Whitnash by-election, 2 December 2021
| Party |  | Candidate | Votes | % | ±% |
|---|---|---|---|---|---|
|  | Whitnash Residents | Adrian Barton | 835 | 55.2 | +5.7 |
|  | Labour | Lucy Phillips | 431 | 28.5 | +6.5 |
|  | Conservative | John Kane | 127 | 8.4 | +1.8 |
|  | Green | Sarah Richards | 88 | 5.8 | −4.7 |
|  | Liberal Democrats | Trevor Barr | 32 | 2.1 | −2.9 |
| Majority |  |  | 404 | 26.7 |  |
| Rejected ballots |  |  | 2 | 0.1 |  |
| Turnout |  |  | 1,526 | 20.6 |  |
|  | Whitnash Residents hold |  | Swing | −0.4 |  |

The by-election followed the death of Whitnash Residents Association councillor Tony Heath.
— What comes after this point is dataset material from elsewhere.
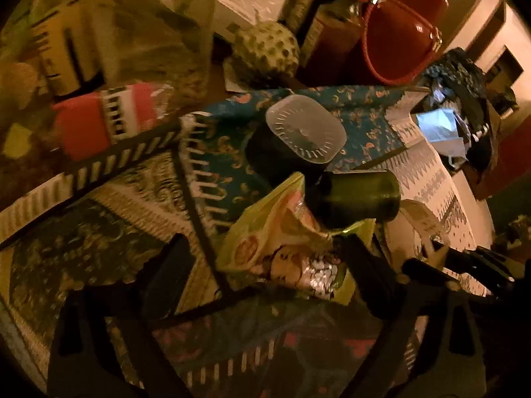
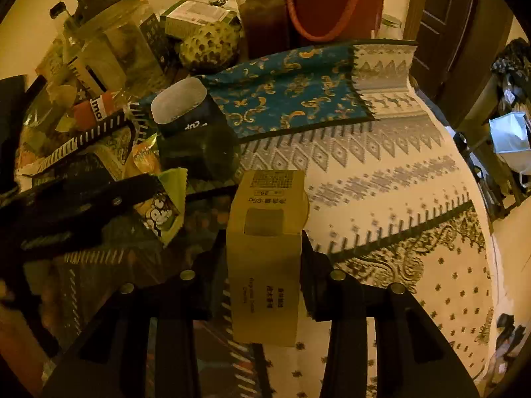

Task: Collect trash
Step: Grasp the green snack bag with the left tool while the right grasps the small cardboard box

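Trash on this table is two pieces at the near edge: a crumpled yellow-green snack wrapper (image 1: 292,248) on the left, a small tan cardboard box (image 2: 265,252) on the right. Both lie on the patterned tablecloth (image 2: 398,199).

Left first. My left gripper (image 1: 265,275) points steeply down over the wrapper, jaws spread wide, nothing pressed yet. The wrapper sits between the two fingers, its foil-lined torn end toward me, its long axis running away from me and up-left. The right-hand finger (image 1: 368,275) looks to be touching or just beside the wrapper's edge; I cannot tell which. The left-hand one stands apart. Just beyond the wrapper lie a dark green can (image 1: 358,199) on its side and a dark cup with a clear lid (image 1: 305,132), both close enough to get nudged.

Right. My right gripper (image 2: 265,258) is clamped on the tan box, pads against its two side faces. The box's long axis runs along the fingers, the printed end pointing away from me. Grip looks square, box not tilted.

Judgement: left hand is the nearer to the wrapper, already straddling it. Closing should do, provided the jaws cross its narrow width.

Farther back: a red handbag (image 2: 335,0) and a spiky ball (image 2: 209,46), not trash by the look.
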Demonstrator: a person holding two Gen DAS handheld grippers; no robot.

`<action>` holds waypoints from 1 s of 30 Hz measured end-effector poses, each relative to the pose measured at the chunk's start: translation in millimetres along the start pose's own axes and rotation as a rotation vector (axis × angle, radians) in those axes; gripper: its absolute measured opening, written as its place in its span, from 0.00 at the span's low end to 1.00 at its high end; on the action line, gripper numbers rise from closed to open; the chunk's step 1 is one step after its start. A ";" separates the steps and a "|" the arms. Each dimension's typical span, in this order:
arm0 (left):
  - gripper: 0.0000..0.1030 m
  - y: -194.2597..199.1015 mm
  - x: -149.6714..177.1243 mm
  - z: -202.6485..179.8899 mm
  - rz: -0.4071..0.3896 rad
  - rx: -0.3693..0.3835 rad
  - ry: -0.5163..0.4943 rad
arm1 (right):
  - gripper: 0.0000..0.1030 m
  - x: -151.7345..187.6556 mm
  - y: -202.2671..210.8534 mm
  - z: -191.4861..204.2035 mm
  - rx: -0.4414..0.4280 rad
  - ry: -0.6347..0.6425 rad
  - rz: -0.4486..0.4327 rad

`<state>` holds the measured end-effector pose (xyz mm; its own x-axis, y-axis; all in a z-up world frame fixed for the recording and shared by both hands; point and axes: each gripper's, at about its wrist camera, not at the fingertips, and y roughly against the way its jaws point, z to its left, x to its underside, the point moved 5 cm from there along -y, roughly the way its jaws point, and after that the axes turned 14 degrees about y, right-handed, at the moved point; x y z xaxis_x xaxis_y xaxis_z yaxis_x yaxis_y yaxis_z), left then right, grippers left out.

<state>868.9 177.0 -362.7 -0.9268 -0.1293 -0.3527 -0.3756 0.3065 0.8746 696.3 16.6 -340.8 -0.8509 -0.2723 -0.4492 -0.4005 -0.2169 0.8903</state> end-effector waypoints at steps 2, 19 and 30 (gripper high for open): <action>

====Leamington Clarendon (June 2022)====

Leamington Clarendon by-election, 16 June 2022
| Party |  | Candidate | Votes | % | ±% |
|---|---|---|---|---|---|
|  | Labour | Christopher King | 1,064 | 49.0 | +14.5 |
|  | Liberal Democrats | Justine Ragany | 612 | 28.2 | –1.3 |
|  | Conservative | Frances Lasok | 365 | 16.8 | –0.8 |
|  | Green | Ignaty Dyakov-Richmond | 105 | 4.8 | –7.4 |
|  | UK Independence Party (UKIP) | Gerald Smith | 24 | 1.1 | –5.2 |
| Majority |  |  | 452 | 20.8 |  |
| Rejected ballots |  |  | 6 | 0.3 |  |
| Turnout |  |  | 2,176 | 28.8 |  |
| Registered electors |  |  | 7,566 |  |  |
|  | Labour hold |  | Swing | +7.9 |  |

The by-election followed the death of Labour councillor Jonathan Nicholls following a car accident.